There were 630 households, out of which 33.5% had children under the age of 18 living with them, 61.4% were married couples living together, 8.6% had a female householder with no husband present, and 26.0% were non-families. 23.7% of all households were made up of individuals, and 13.7% had someone living alone who was 65 years of age or older. The average household size was 2.52 and the average family size was 2.98.

In the village, the population was spread out, with 26.0% under the age of 18, 7.6% from 18 to 24, 26.3% from 25 to 44, 22.8% from 45 to 64, and 17.3% who were 65 years of age or older. The median age was 39 years. For every 100 females, there were 87.8 males. For every 100 females age 18 and over, there were 87.6 males.
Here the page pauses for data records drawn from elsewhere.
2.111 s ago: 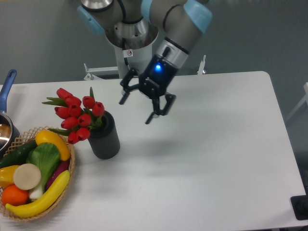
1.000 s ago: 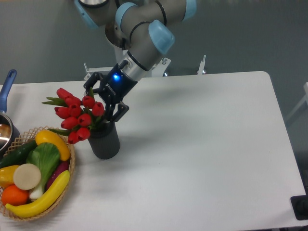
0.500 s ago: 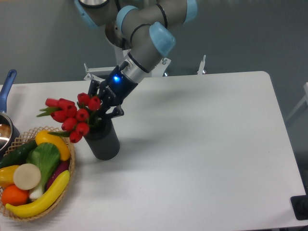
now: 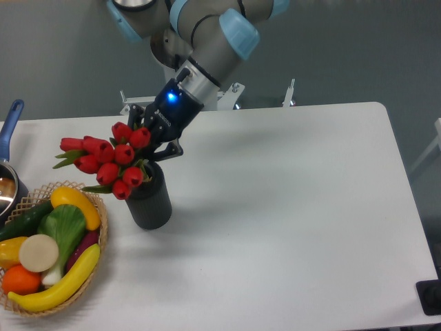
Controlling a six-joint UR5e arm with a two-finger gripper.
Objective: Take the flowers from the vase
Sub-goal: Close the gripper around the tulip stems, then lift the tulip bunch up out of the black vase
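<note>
Looking down on a smooth white table [image 4: 296,207] with rounded corners, we note the flowers [image 4: 110,162]: a tight bunch of glossy red tulip buds with stiff green leaves poking out left. They sit at the mouth of the vase [image 4: 150,200], a dark matte cylinder standing upright on the left half of the table. The bunch leans left and covers the vase's rim; we cannot tell how much stem is inside.

The gripper [image 4: 153,141] is black, angular, with a blue light glowing on its body. It comes in from the far right side of the bunch, its dark fingers pressed into the flowers just above the vase mouth. The fingers look clenched around the stems, but buds and leaves cover the tips, so we cannot confirm contact on both sides. Behind it the arm [image 4: 213,48] shows brushed grey tubes with pale blue caps; its upper joints are cut off by the top edge.

Near left, a woven wicker basket [image 4: 96,265] with an open-weave rim is cut by the left edge. It holds smooth plastic-looking produce: a banana [image 4: 58,284], a yellow pepper [image 4: 76,205], a leafy green vegetable [image 4: 63,231], an orange [image 4: 21,279], a cucumber [image 4: 24,219] and a round cream slice [image 4: 38,252]. A purple piece is mostly buried.

At the far left edge, a pot with a blue handle [image 4: 9,124] is mostly out of view.
</note>
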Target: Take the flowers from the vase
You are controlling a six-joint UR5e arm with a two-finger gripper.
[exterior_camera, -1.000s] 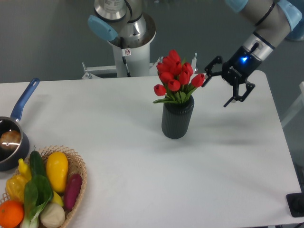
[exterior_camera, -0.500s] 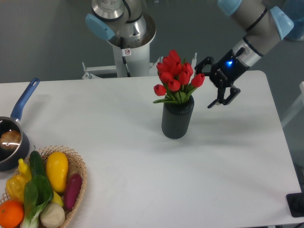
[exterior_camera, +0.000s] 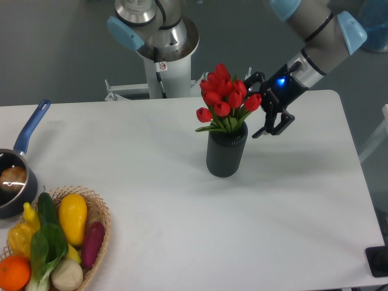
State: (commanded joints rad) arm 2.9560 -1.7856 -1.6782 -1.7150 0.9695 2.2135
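Observation:
The flowers (exterior_camera: pixel 223 97), red tulips with green leaves, stand upright in the dark grey ribbed vase (exterior_camera: pixel 226 150) near the middle of the white table. My black gripper (exterior_camera: pixel 253 105) hangs just right of the blooms, tilted toward them, open. One finger reaches behind the top right tulips and the other points down toward the table right of the vase. Nothing is held between the fingers. The stems are hidden inside the vase.
A blue-handled saucepan (exterior_camera: pixel 14 176) sits at the left edge. A wicker basket (exterior_camera: pixel 98 224) of vegetables and fruit fills the front left corner. The arm's base column (exterior_camera: pixel 162 48) stands behind the table.
My gripper has moved left and slightly down, from well to the right of the bouquet to right beside the tulips. The flowers and vase have not moved.

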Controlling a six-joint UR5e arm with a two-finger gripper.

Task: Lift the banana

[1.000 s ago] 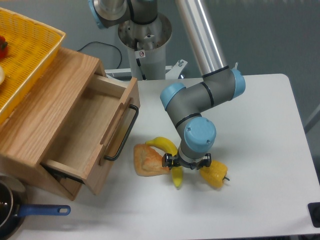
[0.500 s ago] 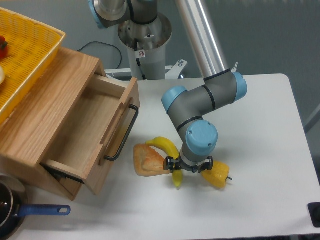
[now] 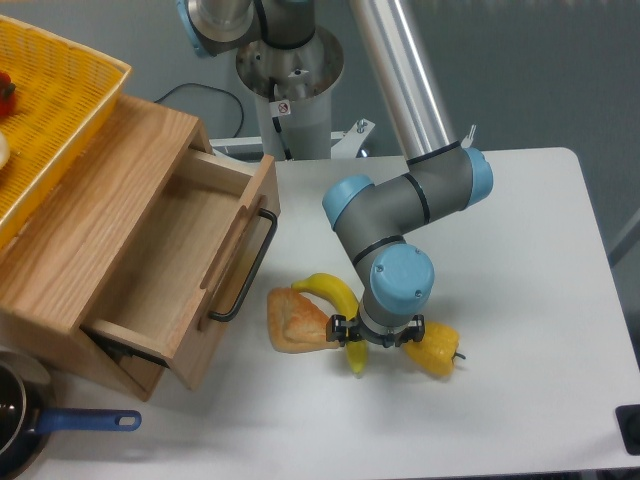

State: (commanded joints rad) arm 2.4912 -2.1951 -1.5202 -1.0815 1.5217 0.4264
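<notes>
On the white counter point(image 3: 520, 260), the orange-tan triangular bread wedge point(image 3: 297, 321) lies touching the slim curved bright-yellow banana point(image 3: 334, 292) on its left side. The blocky yellow bell pepper with a dark stem point(image 3: 436, 350) sits just beside it on the right. The open wooden drawer with a black handle point(image 3: 180, 270) stands to the left, under a yellow woven basket point(image 3: 50, 110). A blue-handled dark pan point(image 3: 30, 425) peeks in at the lower left corner. The banana lies mid-counter, its long axis arcing from upper left down to a tip pointing toward the front edge. The claw point(image 3: 375, 335) sits low over the banana's middle, hiding it; whether it is pinching the banana, I cannot tell.
</notes>
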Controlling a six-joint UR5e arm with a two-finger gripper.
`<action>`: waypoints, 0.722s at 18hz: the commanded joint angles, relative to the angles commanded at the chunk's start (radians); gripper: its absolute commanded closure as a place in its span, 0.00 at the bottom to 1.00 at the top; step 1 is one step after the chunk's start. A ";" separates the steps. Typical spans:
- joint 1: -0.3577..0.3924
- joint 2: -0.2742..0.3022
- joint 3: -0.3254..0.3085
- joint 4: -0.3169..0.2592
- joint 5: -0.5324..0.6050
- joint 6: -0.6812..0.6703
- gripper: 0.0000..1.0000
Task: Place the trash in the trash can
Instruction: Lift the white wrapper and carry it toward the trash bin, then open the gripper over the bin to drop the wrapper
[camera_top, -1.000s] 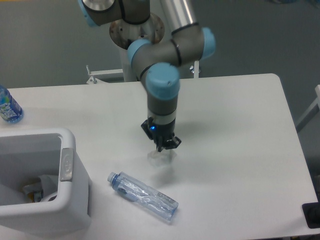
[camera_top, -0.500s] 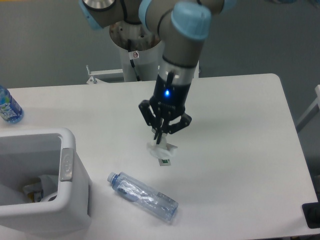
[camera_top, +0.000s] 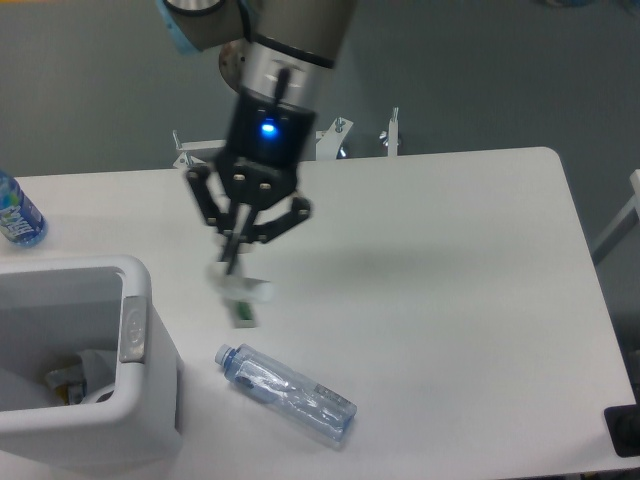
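Gripper: the gripper (camera_top: 234, 264) hangs above the white table (camera_top: 450, 260), just left of the frame's middle, fingers pointing down. A blue light glows on the wrist above it.
Grip state: the two fingers are pinched together on a small crumpled white paper scrap (camera_top: 241, 294), which dangles from the fingertips clear of the tabletop. A green strip shows at the scrap's lower end. The picture is somewhat blurred here.
Crushed bottle: a crushed clear plastic bottle (camera_top: 288, 393) with a pale blue cap lies on its side on the table, at about 5 o'clock from the gripper and apart from it. The cap end points toward 10 o'clock.
Trash can: a large white bin (camera_top: 140, 400) with a thick rounded rim sits at the lower left corner, at about 8 o'clock from the gripper. A grey oval handle inset shows on its right rim. Some pale items lie inside, too unclear to name.
Other bottle: an upright bottle with a bright blue label (camera_top: 17, 215) stands at the left edge, at 9 o'clock, well apart from the gripper.
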 joint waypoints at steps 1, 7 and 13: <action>-0.031 -0.012 0.006 0.002 0.000 -0.023 0.99; -0.196 -0.139 0.081 0.005 0.008 -0.049 0.95; -0.210 -0.153 0.109 0.005 0.006 -0.022 0.00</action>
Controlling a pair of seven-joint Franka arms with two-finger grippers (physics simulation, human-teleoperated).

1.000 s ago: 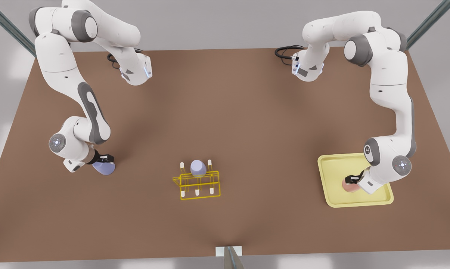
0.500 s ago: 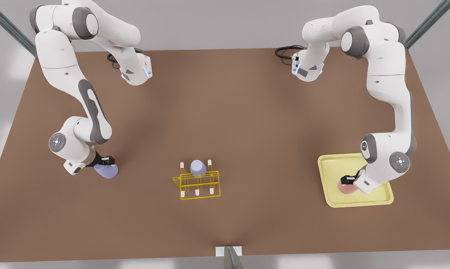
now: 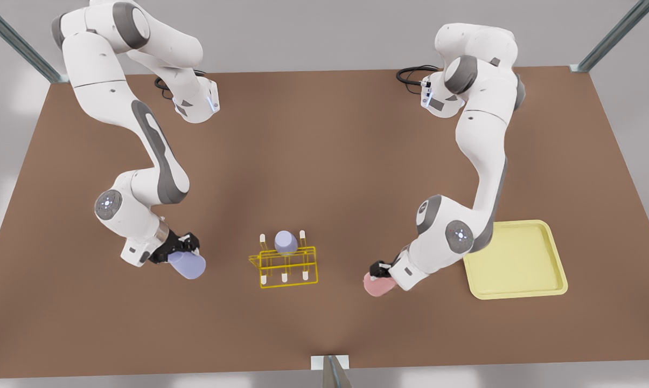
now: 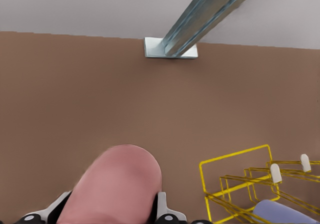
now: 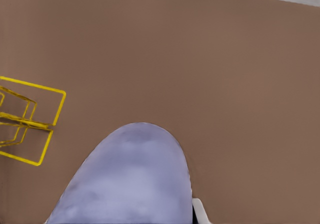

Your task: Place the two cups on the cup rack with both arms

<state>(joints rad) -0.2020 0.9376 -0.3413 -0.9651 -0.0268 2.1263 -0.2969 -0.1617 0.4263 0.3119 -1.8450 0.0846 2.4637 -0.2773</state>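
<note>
Front view first: the brown table (image 3: pixel 324 161) spreads wide, with the pale-yellow tray (image 3: pixel 550 285) at its right side. Left of the tray, the left gripper (image 3: pixel 379 268) is clamped on the pink cup (image 3: pixel 378 285), held off the tray and to the right of the cup rack (image 3: pixel 286 265). On the other side of the rack, the right gripper (image 3: pixel 180 247) is closed around a lavender cup (image 3: pixel 188 265). A second lavender cup (image 3: pixel 285 241) already sits on one of the rack's back pegs. From the left wrist, the pink cup (image 4: pixel 117 184) sits between the fingers (image 4: pixel 165 211), the rack (image 4: pixel 240 184) near.
</note>
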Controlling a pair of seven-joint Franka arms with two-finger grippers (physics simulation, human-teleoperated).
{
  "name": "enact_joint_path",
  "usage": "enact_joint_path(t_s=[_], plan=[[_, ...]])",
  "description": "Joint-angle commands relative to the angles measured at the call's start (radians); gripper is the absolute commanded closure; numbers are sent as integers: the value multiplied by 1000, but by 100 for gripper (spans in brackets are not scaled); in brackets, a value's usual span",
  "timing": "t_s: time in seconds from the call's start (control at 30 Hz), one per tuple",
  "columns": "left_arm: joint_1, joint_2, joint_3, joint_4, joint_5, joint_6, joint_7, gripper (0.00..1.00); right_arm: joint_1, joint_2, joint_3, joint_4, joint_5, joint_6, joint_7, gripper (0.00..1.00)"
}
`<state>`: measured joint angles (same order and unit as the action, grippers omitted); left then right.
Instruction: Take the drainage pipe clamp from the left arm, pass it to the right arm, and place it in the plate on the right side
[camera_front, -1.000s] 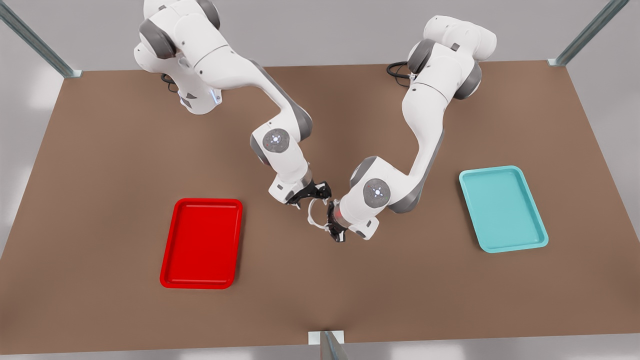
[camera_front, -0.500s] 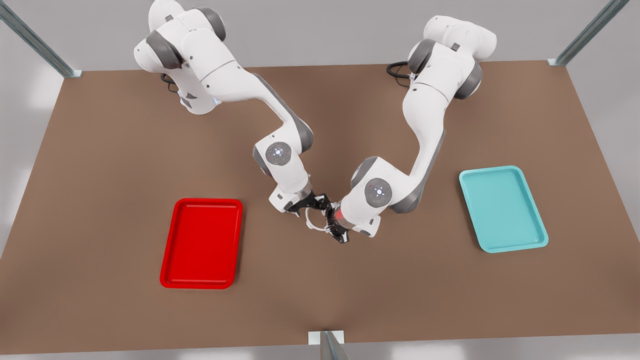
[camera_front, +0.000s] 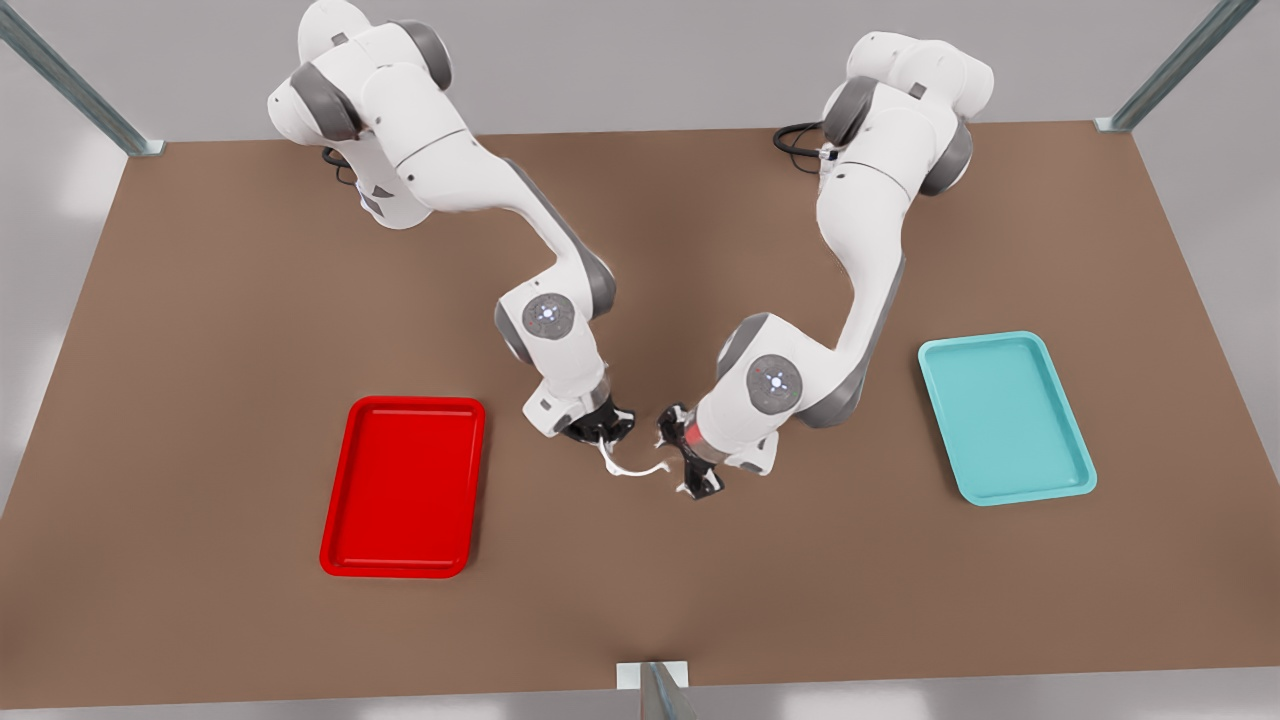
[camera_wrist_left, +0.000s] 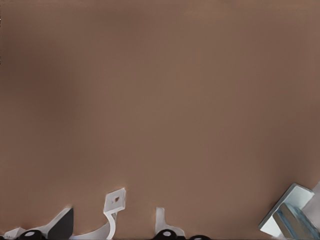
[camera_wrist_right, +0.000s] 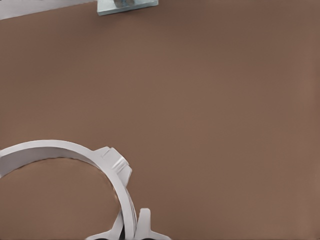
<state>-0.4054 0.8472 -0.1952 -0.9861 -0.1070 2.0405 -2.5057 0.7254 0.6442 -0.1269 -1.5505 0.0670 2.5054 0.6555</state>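
The white C-shaped drainage pipe clamp (camera_front: 628, 470) hangs above the brown table between the two arms. My right gripper (camera_front: 598, 432), on the arm at the front view's left, is shut on one end of it; in the right wrist view the clamp (camera_wrist_right: 107, 165) curves away from the right gripper (camera_wrist_right: 131, 231). My left gripper (camera_front: 688, 456) is open beside the clamp's other end. In the left wrist view its fingers (camera_wrist_left: 59, 225) stand wide apart with the clamp's tab (camera_wrist_left: 116, 200) loose between them. The red plate (camera_front: 340, 545) lies at the front view's left.
A teal tray (camera_front: 940, 400) lies at the front view's right. A metal post (camera_front: 655, 690) stands at the table's front edge, also seen as a post (camera_wrist_left: 290, 215) in the left wrist view. Bare brown table surrounds both trays.
The left gripper has opened and drawn back toward the front view's right. The right gripper has shut on the clamp and shifted slightly toward the red plate, and the clamp has swung flatter.
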Motion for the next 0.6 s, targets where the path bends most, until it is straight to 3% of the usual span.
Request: enact_joint_path(t_s=[0.0, 0.1, 0.2, 0.23, 0.27, 0.3, 0.33, 0.4, 0.5, 0.53, 0.57], plan=[[98, -78, -15, 1, -25, -300, 307, 0, -55, -21, -11, -2, -44, -82, -75, 79], [281, -187, -26, 4, -23, -603, 965, 0, -243, -89, -11, -3, -55, -224, -439, 79], [387, -215, -26, 89, 113, -848, 1977, 0, -380, -107, -11, -3, -55, -353, -591, 79], [411, -311, -24, 22, 214, -865, 2408, 0, -417, -107, -13, -5, -56, -399, -645, 79], [454, -527, -24, -304, 234, -663, 2708, 0, -452, -106, -16, -5, -70, -447, -671, 79], [450, -567, -29, -370, 214, -655, 2714, 0, -478, -107, -17, -13, -85, -487, -705, 79], [450, -540, -36, -321, 188, -726, 2725, 0, -500, -107, -17, -29, -105, -524, -718, 79], [445, -540, -87, -293, 188, -648, 2724, 0, -501, -109, -16, -68, -121, -510, -711, 79], [485, -524, -112, -244, 98, -723, 2854, 0, -498, -95, -16, -100, -121, -465, -697, 79], [522, -517, -112, -246, 90, -721, 2860, 0, -497, -83, -14, -94, -115, -467, -695, 17], [517, -514, -113, -246, 96, -723, 2888, 0, -498, -80, -14, -88, -108, -468, -695, 0]])
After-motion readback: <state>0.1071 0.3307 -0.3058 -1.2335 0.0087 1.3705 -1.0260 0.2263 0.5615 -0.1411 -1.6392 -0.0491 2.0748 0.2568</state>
The median income for a household in the village was $41,806, and the median income for a family was $46,435. Males had a median income of $35,000 versus $21,447 for females. The per capita income for the village was $18,775. About 4.7% of families and 5.1% of the population were below the poverty line, including 8.3% of those under age 18 and 3.8% of those age 65 or over.
==Education==
Erie Community Unit School District 1 is the public school district.